Excerpts from a dataset:
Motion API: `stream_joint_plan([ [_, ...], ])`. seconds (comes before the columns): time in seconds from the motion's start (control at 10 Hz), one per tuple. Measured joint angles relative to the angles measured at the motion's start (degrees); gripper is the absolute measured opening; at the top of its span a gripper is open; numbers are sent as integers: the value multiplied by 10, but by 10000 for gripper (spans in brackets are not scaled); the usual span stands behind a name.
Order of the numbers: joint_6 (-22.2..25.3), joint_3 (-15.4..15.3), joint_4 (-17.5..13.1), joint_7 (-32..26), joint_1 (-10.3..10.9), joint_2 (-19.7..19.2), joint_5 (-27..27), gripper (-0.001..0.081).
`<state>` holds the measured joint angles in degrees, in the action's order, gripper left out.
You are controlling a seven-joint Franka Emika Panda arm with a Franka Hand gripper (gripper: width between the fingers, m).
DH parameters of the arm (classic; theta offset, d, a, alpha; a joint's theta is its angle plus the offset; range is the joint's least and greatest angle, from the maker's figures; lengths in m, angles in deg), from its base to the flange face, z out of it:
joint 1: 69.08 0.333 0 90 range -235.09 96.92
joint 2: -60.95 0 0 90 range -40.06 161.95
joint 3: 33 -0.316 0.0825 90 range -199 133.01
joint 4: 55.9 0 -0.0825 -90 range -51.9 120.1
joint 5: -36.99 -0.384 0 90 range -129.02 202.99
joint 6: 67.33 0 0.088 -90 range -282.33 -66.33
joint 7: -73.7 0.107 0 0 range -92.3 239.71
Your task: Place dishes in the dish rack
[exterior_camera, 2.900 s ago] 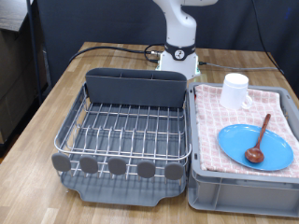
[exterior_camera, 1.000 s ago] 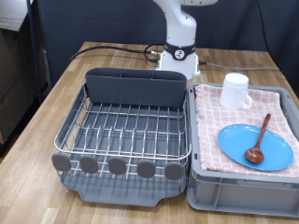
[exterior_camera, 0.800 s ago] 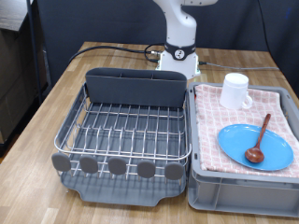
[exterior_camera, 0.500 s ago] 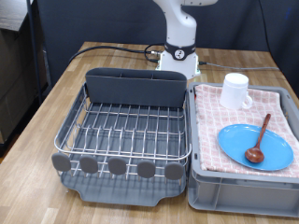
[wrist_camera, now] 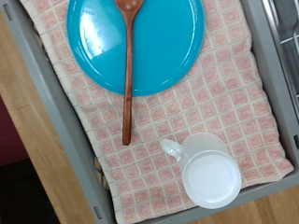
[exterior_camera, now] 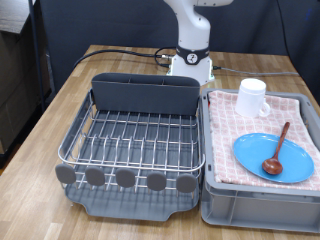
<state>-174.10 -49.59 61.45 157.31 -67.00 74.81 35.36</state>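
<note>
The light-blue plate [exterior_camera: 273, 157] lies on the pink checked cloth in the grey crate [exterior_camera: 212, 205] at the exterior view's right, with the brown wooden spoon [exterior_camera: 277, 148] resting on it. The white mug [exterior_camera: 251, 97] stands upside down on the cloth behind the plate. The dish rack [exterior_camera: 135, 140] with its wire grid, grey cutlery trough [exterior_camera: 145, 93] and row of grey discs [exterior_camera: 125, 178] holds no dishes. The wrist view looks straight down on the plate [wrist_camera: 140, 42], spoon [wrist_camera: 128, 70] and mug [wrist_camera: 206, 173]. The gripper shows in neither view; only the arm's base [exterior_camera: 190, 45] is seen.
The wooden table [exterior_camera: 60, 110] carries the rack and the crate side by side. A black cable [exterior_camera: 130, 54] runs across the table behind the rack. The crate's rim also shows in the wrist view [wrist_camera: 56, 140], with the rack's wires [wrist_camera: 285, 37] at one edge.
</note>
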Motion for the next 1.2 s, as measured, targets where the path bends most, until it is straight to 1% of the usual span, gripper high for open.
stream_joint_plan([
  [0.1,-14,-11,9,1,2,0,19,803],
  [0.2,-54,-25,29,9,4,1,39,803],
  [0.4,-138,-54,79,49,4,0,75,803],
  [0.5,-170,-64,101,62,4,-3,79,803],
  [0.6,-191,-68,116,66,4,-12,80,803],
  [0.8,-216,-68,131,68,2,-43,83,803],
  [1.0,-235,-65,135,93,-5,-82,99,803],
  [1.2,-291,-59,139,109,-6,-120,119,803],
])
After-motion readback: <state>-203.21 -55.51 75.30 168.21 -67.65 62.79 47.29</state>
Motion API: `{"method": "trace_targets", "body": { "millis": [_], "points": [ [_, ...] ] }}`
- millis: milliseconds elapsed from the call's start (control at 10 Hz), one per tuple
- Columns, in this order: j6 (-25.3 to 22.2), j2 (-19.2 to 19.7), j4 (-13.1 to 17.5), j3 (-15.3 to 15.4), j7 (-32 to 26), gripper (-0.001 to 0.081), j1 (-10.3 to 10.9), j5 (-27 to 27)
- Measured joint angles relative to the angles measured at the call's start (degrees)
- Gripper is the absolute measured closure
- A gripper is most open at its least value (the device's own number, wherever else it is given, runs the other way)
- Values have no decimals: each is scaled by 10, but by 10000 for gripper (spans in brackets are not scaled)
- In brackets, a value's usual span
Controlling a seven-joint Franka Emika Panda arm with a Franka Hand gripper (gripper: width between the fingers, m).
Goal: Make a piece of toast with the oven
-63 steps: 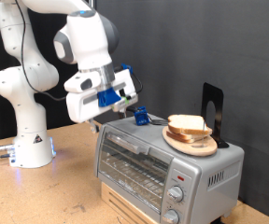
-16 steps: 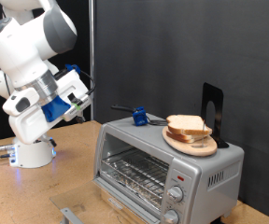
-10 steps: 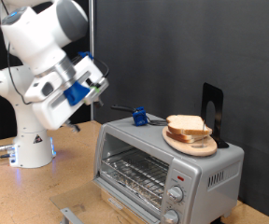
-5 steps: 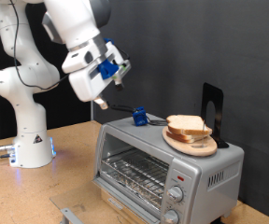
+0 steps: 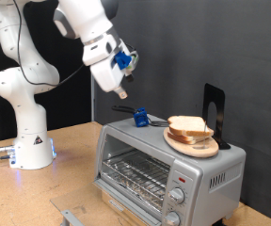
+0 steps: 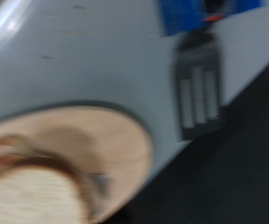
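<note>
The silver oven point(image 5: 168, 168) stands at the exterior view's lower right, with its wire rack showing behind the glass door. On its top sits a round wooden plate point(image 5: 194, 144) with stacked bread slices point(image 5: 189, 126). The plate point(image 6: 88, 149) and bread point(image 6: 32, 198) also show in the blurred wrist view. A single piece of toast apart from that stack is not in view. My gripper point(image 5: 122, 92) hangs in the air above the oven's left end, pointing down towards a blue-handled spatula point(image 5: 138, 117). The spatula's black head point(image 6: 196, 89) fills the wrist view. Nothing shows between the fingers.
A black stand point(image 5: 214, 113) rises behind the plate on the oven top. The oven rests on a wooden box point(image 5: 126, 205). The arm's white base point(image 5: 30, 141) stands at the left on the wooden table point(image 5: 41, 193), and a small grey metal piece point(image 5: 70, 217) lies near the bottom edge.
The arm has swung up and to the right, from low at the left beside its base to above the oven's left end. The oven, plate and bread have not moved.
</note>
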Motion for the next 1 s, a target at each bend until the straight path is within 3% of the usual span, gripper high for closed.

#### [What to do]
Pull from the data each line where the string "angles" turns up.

#### [Task result]
Motion API: `stream_joint_plan([ [_, ...], ])`. seconds (comes before the columns): time in seconds from the motion's start (control at 10 Hz), one per tuple. Measured joint angles relative to the angles measured at the motion's start (degrees); gripper is the absolute measured opening; at the top of its span a gripper is open; numbers are sent as integers: the value multiplied by 10, but by 10000 for gripper (spans in brackets are not scaled); the usual span stands behind a name.
`<state>` holds the measured joint angles in degrees, in the action's order, gripper left out.
DH parameters of the arm (classic; theta offset, d, a, alpha; a joint's theta is its angle plus the offset; range is the joint's least and greatest angle, from the maker's figures; lengths in m, angles in deg), from its base to the flange face, z out of it:
- Measured joint angles relative to the angles measured at the call's start (degrees)

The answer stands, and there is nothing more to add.